> [YOUR TASK]:
Check every line in the listing below for "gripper". Copy the ones where it occurs.
Start of Block
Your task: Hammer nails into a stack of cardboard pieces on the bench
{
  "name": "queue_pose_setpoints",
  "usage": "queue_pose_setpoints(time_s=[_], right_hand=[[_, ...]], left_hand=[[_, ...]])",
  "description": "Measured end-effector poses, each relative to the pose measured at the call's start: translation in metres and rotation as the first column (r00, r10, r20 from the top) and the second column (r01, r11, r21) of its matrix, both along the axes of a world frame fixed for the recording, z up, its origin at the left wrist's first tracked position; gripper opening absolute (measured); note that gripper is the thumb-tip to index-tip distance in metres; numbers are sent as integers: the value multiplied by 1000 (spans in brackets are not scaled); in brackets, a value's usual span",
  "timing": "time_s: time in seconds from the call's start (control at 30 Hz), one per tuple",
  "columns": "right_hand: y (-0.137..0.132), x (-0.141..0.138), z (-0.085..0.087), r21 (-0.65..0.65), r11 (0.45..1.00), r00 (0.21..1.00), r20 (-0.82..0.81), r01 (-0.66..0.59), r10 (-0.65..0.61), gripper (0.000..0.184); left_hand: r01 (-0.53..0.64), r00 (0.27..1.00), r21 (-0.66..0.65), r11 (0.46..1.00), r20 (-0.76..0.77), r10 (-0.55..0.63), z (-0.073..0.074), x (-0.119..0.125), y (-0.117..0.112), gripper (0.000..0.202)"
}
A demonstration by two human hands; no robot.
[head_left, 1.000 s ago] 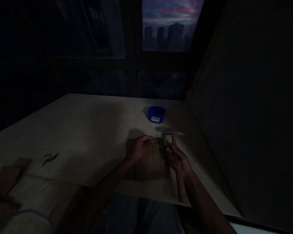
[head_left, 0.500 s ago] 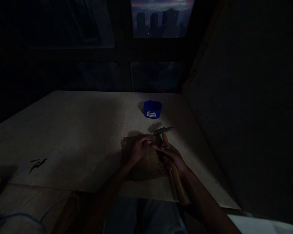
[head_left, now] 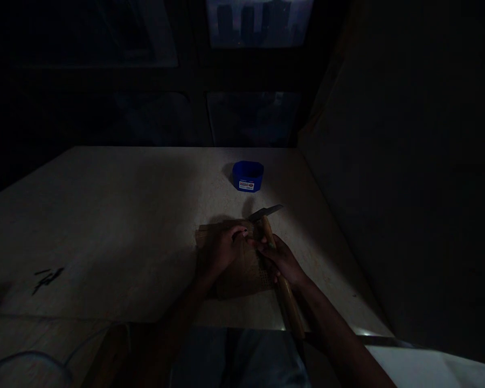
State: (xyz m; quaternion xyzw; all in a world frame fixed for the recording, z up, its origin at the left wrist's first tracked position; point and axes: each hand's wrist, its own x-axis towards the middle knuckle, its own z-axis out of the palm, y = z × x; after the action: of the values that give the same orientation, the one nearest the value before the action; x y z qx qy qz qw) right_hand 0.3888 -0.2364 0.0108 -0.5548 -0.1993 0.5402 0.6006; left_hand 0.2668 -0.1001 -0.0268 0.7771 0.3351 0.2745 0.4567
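My right hand (head_left: 283,262) is wrapped round the wooden handle of a hammer (head_left: 288,303). The hammer's dark metal head points away from me, just past a brown flat piece (head_left: 238,280) that looks like cardboard, with a perforated or woven patch at its right side. Above that piece, my left hand (head_left: 226,247) has its fingers curled in a pinch; whatever lies between the fingertips is too small and dark to name. The fingertips of both hands are close together.
A blue plastic bin (head_left: 247,177) with a white label stands beyond the hammer. Several thin dark pieces (head_left: 48,279) lie on the pale table (head_left: 145,215) at the left. A cable (head_left: 28,355) curves at the lower left. A dark wall panel (head_left: 396,178) rises along the right.
The view has shifted slightly, so the table things sit a little further left and higher. The hammer head has tilted and come lower, nearer the brown piece. Both hands keep their grip.
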Motion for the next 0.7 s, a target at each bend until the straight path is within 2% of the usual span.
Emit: queue_pose_setpoints(time_s=[0.2,0.53,0.7], right_hand=[[1,-1,3,-8,1000,1000,17,-5,6,57],[0,-1,-4,23,1000,1000,12,0,0,55],[0,0,-8,71,997,998,67,17,-22,53]], left_hand=[[-36,999,20,999,-18,37,-6,-2,-2,24],[17,999,-51,999,-31,-18,2,-4,-5,23],[-26,999,-73,997,33,29,-1,0,-6,21]])
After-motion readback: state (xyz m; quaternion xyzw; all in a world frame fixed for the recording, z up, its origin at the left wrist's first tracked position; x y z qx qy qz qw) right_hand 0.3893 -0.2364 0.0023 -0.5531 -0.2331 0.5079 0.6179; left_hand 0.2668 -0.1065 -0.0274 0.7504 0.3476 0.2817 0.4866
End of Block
> [EXERCISE RESPONSE]:
  "description": "Measured end-effector poses, each relative to the pose measured at the call's start: translation in metres and rotation as the first column (r00, r10, r20 from the top) and the second column (r01, r11, r21) of its matrix, both along the axes of a world frame fixed for the recording, z up, its origin at the left wrist's first tracked position; gripper opening absolute (measured); note that gripper is the thumb-tip to index-tip distance in metres; numbers are sent as integers: the value multiplied by 1000 (spans in brackets are not scaled); in brackets, a value's usual span",
  "columns": "right_hand: y (-0.137..0.132), x (-0.141..0.138), z (-0.085..0.087), r21 (-0.65..0.65), r11 (0.45..1.00), r00 (0.21..1.00), r20 (-0.82..0.81), r01 (-0.66..0.59), r10 (-0.65..0.61), gripper (0.000..0.184); left_hand: r01 (-0.53..0.64), r00 (0.27..1.00), r21 (-0.66..0.65), r11 (0.46..1.00), r20 (-0.76..0.77), r10 (-0.55..0.63), z (-0.073..0.074), x (-0.119..0.125), y (-0.117..0.112), gripper (0.000..0.202)"

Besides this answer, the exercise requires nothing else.